G7, the biggest taxi company in Paris, has suspended the use of 37 Tesla Model 3 vehicles after an off-duty driver lost control of the vehicle on Saturday, striking several pedestrians before crashing into a van, according to French outlet Le Parisien.
Tesla has not returned a request for comment from The Epoch Times on the G7 decision to suspend the use of the Model 3.
Yann Ricordel, chief executive of G7, was cited by Reuters as saying that the driver hit the brakes but the vehicle instead accelerated.
Jerome Coumet, mayor of Paris’s 13th district, said on Twitter that initial findings suggest a stuck accelerator, adding that more will be known once the police conclude their investigation into the crash.

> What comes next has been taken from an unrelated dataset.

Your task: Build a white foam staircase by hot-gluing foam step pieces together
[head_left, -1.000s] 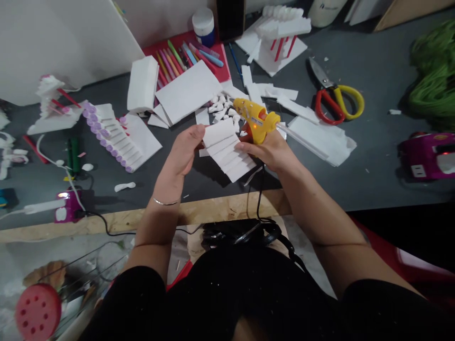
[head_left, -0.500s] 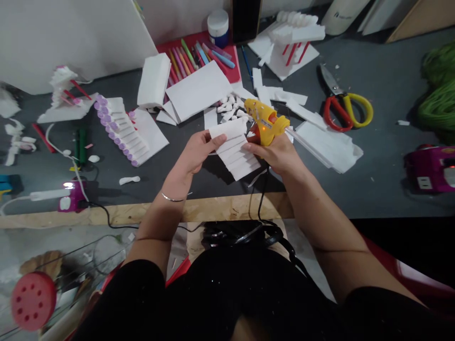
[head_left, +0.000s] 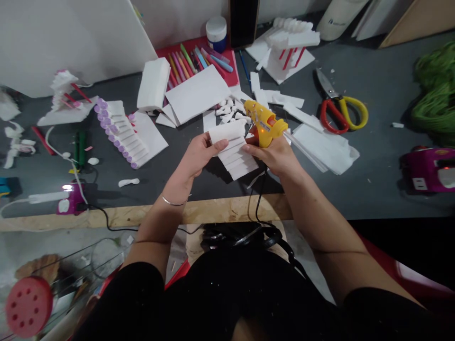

Reuters reported Ricordel citing Tesla as saying that a preliminary inquiry into Saturday’s accident ruled out a technical problem with the vehicle, while France’s transport minister said Wednesday there was no indication at this stage that the crash was caused by a technical fault.
“Today, we have two divergent views on the subject,” Ricordel said, according to Reuters. “We will maintain the suspension of the Tesla Model 3 while the investigation is ongoing, as a safety measure for our drivers, customers, and other road users.”
It remains unclear if the car was operating in Autopilot mode, with the partially automated driving system the subject of an unrelated inquiry by the U.S. National Highway Traffic Safety Administration (NHTSA) after a series of collisions with parked emergency vehicles.
As part of the probe, the NHTSA’s Office of Defects Investigation is looking into 765,000 Tesla vehicles—Models Y, X, S, and 3, from model years 2014 to 2021.
The agency said in an Aug. 13 document (pdf) that it had identified 11 crashes in which various Tesla models approached locations where emergency crews were responding to incidents and struck one or more vehicles at the scene. A total of 17 people were injured in the crashes, and one person was killed.
Most of the crashes took place after dark and involved scenes where first responders used flashing lights, flares, an illuminated arrow board, or cones warning of hazards. All involved Tesla vehicles were confirmed to have been engaged in either Autopilot or traffic-aware cruise control as they approached the crashes.